__Description of the task__
Only one stretch of the data should be retyped: the lines from the line containing "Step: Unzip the" through the line containing "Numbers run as". Keep pictures out of it.

__Data section__
+++
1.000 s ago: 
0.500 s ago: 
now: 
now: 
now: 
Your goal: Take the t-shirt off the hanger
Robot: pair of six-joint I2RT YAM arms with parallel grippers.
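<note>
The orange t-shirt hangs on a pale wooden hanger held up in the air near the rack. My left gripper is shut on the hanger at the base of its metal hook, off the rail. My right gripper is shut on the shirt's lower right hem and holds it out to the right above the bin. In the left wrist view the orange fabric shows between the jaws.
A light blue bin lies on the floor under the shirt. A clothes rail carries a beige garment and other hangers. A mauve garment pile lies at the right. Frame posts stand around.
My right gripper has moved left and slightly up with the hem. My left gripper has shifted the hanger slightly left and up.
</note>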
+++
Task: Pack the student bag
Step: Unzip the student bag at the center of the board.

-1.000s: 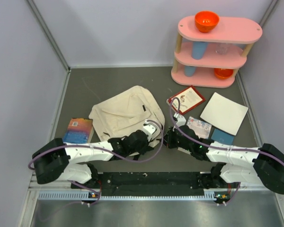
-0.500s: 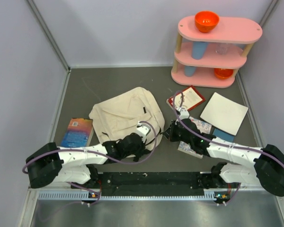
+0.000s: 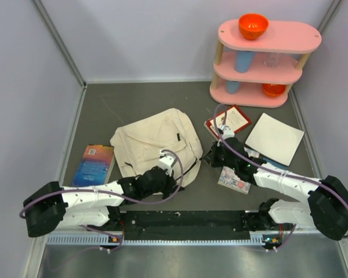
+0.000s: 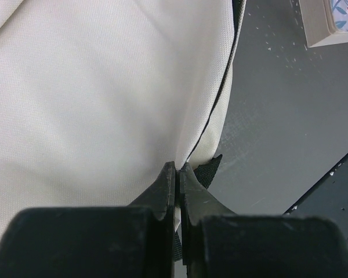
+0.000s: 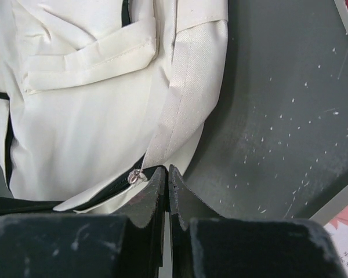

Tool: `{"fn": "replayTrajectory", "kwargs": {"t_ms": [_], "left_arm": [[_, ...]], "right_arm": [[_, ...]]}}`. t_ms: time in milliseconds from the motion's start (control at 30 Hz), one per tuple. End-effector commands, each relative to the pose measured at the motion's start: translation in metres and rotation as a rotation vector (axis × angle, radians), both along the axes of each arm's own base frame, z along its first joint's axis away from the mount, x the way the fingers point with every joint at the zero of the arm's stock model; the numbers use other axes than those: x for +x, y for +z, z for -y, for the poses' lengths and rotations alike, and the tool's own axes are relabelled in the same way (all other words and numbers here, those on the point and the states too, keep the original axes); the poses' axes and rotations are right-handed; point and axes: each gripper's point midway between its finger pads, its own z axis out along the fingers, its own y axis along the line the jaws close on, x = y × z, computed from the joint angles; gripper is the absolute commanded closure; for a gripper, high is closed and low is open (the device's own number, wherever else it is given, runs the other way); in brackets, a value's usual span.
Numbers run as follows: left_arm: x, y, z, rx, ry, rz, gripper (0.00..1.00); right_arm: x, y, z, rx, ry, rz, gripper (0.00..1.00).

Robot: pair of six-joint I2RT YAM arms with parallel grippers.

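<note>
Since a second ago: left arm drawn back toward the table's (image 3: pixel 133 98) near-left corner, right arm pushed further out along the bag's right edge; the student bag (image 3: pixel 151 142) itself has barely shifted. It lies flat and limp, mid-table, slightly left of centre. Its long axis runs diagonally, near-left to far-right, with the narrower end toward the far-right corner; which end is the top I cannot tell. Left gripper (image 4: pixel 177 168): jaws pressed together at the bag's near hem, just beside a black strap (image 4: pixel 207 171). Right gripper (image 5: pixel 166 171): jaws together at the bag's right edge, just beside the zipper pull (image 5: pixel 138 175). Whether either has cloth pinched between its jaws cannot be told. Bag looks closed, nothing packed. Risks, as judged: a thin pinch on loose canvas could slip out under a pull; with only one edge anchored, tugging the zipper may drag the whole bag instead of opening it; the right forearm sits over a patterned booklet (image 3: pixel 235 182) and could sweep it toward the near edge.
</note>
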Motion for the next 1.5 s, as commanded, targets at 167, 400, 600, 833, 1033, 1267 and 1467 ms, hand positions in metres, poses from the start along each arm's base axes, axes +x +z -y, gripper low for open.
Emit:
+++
__Response for this exercise__
Step: Unzip the student bag at the center of the board.

-1.000s: 
-0.500s: 
+0.000s: 
+0.000s: 
+0.000s: 

Tool: `{"fn": "replayTrajectory", "kwargs": {"t_ms": [_], "left_arm": [[_, ...]], "right_arm": [[_, ...]]}}`. t_ms: time in milliseconds from the motion's start (control at 30 Hz), one per tuple. End-effector commands, each relative to the pose measured at the motion's start: translation in metres and rotation as a rotation vector (axis × angle, radians), both along the axes of each arm's own base frame, z along its first joint's axis away from the mount, x the way the fingers point with every joint at the zero of the arm's stock model; the numbers use other axes than those: x for +x, y for +z, z for -y, for the poses' lengths and rotations alike, and the tool's own axes are relabelled in the same way (all other words and numbers here, those on the point and the states too, keep the original axes); the poses' axes and rotations are right-handed; point and axes: each gripper's point midway between its finger pads, its own z axis out along the fingers, its own y axis along the line the jaws close on, x = y × z, computed from the joint angles; gripper is the absolute commanded closure; for a gripper, high is closed and low is open (the device's own number, wherever else it is given, runs the other way); in brackets, a value's usual span.
Numbers run as follows: left_arm: x, y, z, rx, ry, rz, gripper (0.00..1.00); right_arm: x, y, z, rx, ry, rz, gripper (0.00..1.00).

That completes the answer to the exercise.